* **Problem description**
Look below for the line that has "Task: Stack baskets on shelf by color". Set down the lines from there through the line that has "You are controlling", exactly as written.

* **Data listing**
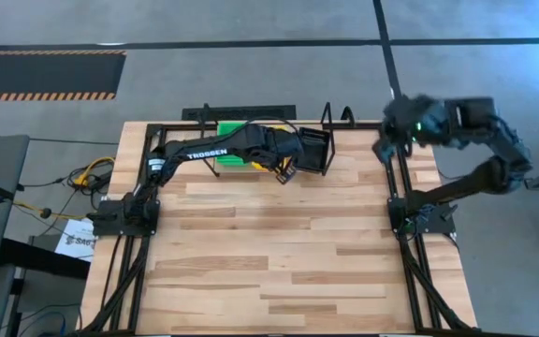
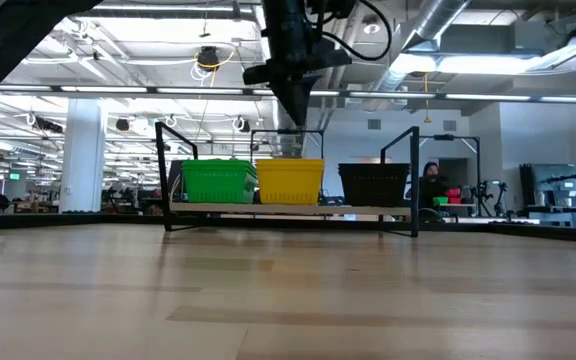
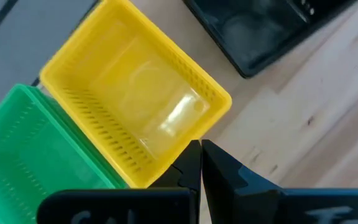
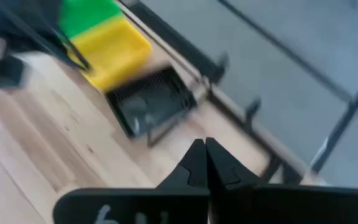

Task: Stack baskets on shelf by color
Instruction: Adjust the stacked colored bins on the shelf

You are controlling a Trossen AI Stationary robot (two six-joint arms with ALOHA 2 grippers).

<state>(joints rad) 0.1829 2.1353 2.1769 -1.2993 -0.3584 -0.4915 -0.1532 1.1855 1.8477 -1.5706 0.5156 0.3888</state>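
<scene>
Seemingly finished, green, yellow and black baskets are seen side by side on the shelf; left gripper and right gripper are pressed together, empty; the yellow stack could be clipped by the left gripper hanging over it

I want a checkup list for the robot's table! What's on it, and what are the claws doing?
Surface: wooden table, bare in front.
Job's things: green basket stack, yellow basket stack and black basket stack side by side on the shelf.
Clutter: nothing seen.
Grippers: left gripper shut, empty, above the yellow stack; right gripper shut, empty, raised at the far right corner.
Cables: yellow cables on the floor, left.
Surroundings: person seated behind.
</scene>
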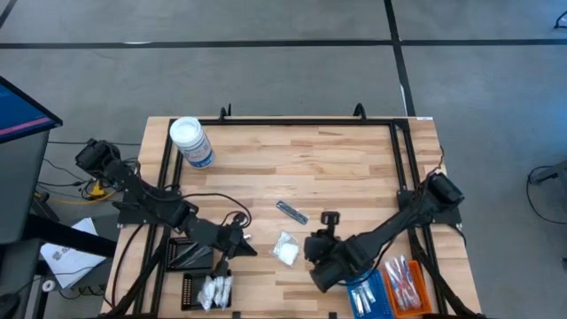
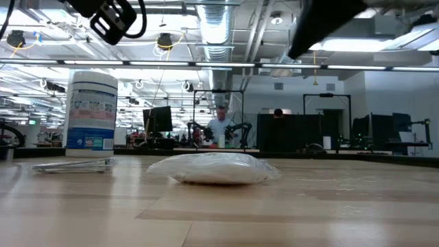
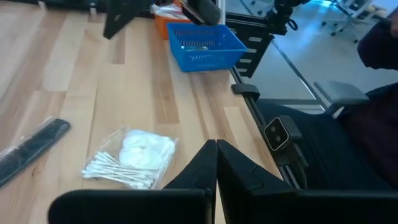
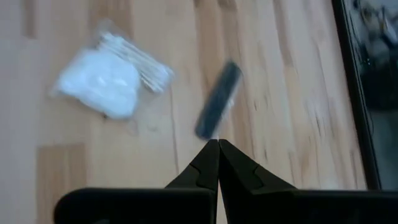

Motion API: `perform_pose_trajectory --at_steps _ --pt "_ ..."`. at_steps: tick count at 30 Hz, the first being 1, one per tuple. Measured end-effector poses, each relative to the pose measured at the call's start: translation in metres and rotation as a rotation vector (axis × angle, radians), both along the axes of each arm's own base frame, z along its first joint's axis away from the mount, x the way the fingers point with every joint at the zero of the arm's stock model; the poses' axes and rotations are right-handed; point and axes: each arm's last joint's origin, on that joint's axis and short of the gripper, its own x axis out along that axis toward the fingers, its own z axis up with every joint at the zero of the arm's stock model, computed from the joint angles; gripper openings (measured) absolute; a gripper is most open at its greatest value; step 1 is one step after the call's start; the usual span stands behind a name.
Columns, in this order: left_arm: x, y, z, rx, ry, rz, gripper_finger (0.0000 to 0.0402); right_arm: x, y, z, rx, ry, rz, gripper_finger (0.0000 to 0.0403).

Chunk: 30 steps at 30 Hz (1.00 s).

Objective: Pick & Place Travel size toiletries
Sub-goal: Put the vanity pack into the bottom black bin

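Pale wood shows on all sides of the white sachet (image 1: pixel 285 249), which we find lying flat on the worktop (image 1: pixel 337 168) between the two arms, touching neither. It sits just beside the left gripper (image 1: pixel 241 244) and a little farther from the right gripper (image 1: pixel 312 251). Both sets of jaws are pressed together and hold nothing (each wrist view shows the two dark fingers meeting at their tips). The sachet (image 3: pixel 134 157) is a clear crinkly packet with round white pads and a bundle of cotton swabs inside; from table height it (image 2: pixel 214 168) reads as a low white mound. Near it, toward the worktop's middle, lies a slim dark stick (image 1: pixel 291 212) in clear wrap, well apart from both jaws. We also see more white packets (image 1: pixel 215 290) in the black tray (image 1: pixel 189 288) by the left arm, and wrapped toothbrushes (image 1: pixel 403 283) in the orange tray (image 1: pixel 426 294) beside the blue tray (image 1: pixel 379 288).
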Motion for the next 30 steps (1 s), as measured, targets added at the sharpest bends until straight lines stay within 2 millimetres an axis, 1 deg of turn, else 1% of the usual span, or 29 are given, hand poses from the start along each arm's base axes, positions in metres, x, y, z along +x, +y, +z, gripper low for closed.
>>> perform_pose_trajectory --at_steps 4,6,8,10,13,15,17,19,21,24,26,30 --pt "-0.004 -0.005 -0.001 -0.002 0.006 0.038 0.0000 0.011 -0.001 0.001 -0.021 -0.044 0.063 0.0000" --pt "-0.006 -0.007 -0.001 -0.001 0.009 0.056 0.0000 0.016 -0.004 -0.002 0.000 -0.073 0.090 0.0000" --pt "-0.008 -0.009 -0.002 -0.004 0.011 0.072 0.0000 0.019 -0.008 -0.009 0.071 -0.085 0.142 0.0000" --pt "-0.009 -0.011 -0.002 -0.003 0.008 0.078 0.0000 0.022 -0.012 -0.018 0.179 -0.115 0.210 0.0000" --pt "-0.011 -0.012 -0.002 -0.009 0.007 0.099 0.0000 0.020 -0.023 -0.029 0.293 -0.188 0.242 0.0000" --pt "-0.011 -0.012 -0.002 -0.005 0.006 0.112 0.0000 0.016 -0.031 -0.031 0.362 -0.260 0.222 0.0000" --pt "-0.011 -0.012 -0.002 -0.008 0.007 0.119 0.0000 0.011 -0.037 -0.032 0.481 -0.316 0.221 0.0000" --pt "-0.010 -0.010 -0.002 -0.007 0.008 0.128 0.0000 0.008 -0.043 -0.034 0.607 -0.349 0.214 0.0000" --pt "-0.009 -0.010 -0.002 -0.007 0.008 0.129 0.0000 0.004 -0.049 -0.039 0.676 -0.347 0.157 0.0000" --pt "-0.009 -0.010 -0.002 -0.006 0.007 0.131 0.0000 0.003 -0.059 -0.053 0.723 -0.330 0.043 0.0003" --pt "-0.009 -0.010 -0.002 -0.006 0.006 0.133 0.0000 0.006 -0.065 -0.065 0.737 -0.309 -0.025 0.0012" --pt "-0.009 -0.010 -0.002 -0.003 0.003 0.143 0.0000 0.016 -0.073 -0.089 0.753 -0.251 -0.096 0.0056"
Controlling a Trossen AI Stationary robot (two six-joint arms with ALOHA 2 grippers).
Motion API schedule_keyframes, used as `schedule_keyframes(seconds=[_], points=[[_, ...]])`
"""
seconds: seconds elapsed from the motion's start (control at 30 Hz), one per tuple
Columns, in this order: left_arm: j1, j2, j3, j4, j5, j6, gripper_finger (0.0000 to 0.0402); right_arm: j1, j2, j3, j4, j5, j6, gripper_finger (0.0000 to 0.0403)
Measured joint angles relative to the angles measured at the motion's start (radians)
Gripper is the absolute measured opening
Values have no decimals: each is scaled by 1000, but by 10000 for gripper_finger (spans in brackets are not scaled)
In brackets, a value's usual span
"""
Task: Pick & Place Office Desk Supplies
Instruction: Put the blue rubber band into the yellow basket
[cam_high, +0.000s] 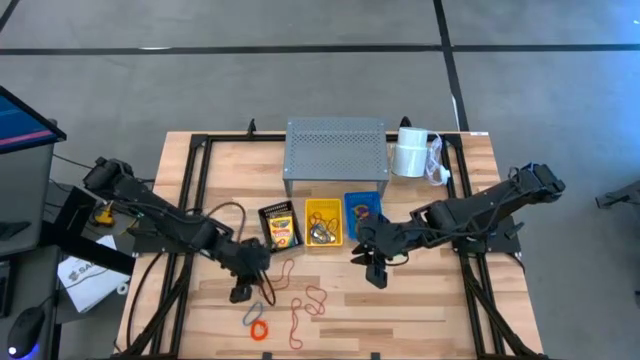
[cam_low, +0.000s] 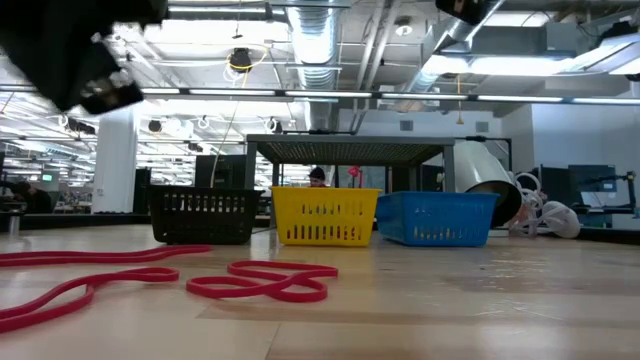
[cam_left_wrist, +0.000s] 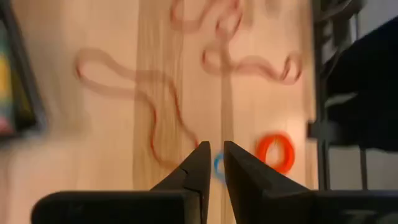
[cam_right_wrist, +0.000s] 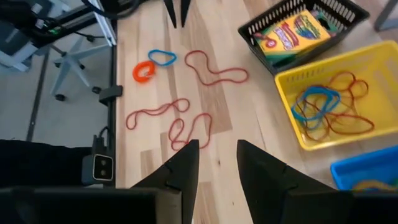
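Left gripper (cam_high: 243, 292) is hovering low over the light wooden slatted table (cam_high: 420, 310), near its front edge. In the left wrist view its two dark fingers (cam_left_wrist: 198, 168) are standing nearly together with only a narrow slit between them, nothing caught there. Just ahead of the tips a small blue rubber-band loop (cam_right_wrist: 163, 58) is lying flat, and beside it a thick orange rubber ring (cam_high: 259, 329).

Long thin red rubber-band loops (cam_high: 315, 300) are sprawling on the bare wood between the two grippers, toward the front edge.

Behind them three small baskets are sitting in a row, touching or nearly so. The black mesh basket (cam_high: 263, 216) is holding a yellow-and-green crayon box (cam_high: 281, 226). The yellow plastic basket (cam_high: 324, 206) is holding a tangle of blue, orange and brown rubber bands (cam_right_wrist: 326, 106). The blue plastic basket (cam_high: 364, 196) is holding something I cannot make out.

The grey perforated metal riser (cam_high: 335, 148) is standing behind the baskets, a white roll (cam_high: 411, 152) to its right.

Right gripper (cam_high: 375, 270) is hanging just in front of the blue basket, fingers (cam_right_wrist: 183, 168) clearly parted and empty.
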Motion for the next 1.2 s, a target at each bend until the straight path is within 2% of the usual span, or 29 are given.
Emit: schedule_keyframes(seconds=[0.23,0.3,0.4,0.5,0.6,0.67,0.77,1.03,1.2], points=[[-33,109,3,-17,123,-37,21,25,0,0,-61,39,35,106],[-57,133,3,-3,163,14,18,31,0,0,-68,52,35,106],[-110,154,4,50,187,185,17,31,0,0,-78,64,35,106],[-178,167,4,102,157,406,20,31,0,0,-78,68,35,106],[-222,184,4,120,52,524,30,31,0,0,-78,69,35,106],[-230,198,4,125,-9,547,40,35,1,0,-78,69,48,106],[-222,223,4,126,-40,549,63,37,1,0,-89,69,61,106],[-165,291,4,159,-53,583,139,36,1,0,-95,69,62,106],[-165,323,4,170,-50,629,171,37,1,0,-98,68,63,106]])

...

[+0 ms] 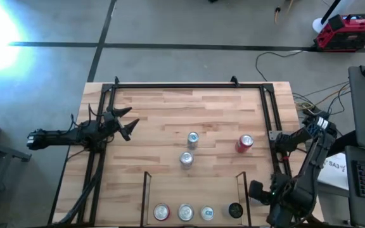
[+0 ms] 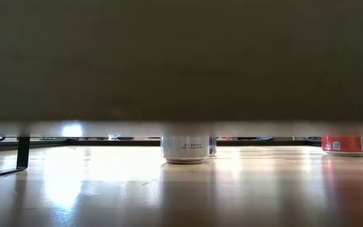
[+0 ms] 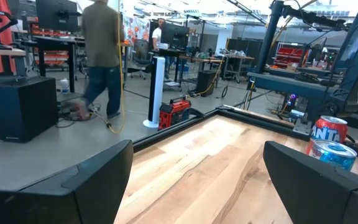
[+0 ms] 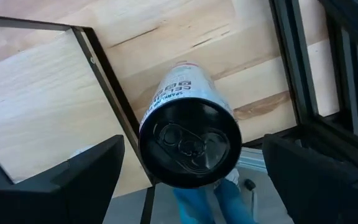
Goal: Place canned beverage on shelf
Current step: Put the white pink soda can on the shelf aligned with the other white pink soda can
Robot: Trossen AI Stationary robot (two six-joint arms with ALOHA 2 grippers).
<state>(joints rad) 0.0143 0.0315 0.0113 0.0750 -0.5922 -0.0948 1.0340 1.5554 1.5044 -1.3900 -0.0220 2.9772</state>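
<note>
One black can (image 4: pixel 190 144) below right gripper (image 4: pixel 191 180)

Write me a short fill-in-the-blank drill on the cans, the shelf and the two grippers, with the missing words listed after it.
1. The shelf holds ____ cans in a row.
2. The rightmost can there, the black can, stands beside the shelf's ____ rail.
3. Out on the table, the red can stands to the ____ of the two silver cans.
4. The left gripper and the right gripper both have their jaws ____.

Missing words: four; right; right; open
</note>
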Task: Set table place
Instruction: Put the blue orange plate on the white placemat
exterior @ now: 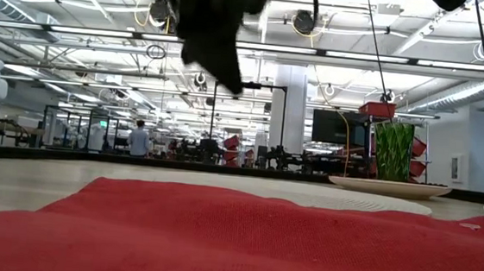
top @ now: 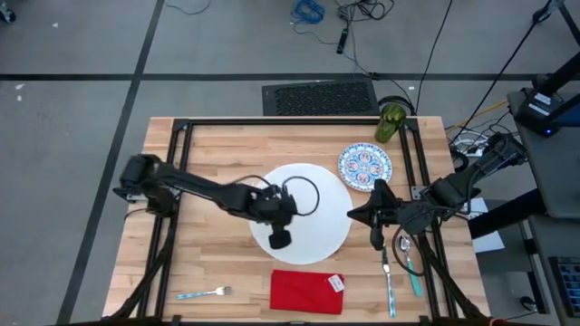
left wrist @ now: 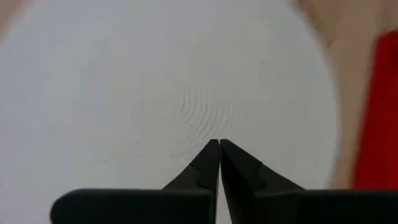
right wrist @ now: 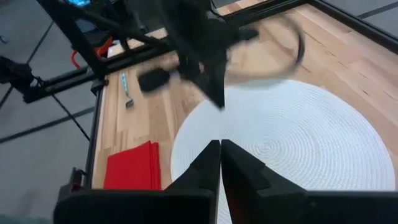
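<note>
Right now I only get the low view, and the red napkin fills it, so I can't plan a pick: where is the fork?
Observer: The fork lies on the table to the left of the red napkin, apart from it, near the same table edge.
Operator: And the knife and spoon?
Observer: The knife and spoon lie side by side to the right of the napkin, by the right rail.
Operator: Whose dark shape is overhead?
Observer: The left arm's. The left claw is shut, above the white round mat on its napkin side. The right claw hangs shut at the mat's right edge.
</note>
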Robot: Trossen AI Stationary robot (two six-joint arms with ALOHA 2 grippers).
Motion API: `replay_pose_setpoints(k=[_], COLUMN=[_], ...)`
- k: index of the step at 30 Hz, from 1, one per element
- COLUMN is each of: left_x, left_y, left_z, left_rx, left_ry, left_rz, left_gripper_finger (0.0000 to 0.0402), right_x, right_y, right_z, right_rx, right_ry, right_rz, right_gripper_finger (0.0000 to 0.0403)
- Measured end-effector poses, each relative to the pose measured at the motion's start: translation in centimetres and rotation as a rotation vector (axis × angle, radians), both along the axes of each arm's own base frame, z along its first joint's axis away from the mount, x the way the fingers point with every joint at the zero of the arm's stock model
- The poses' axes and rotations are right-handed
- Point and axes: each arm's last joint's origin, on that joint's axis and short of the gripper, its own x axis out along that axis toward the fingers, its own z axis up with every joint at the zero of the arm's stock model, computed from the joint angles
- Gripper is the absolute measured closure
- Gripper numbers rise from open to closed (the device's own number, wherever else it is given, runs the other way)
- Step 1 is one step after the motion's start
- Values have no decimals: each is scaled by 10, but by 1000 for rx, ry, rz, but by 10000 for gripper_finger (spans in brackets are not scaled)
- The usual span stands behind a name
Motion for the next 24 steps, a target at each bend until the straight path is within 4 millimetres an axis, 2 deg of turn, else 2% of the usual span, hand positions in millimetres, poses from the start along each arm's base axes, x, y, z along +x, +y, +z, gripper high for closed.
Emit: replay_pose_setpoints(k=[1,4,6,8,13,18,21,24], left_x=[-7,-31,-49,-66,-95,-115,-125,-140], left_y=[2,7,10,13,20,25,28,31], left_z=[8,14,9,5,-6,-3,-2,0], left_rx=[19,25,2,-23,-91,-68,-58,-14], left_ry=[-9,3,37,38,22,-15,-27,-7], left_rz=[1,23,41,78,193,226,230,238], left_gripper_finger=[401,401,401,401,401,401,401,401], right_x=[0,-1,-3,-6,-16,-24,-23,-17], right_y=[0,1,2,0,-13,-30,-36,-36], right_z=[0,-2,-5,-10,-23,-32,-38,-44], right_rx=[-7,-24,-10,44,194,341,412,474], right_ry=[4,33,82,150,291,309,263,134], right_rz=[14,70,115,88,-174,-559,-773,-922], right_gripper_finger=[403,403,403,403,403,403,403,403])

* **Task solution**
Task: Stack baskets on shelf by color
Instruction: Adjust the stacked colored bins on the shelf

You are controlling a Trossen AI Stationary robot (two six-joint arms with ALOHA 2 grippers).

This exercise has now been finished.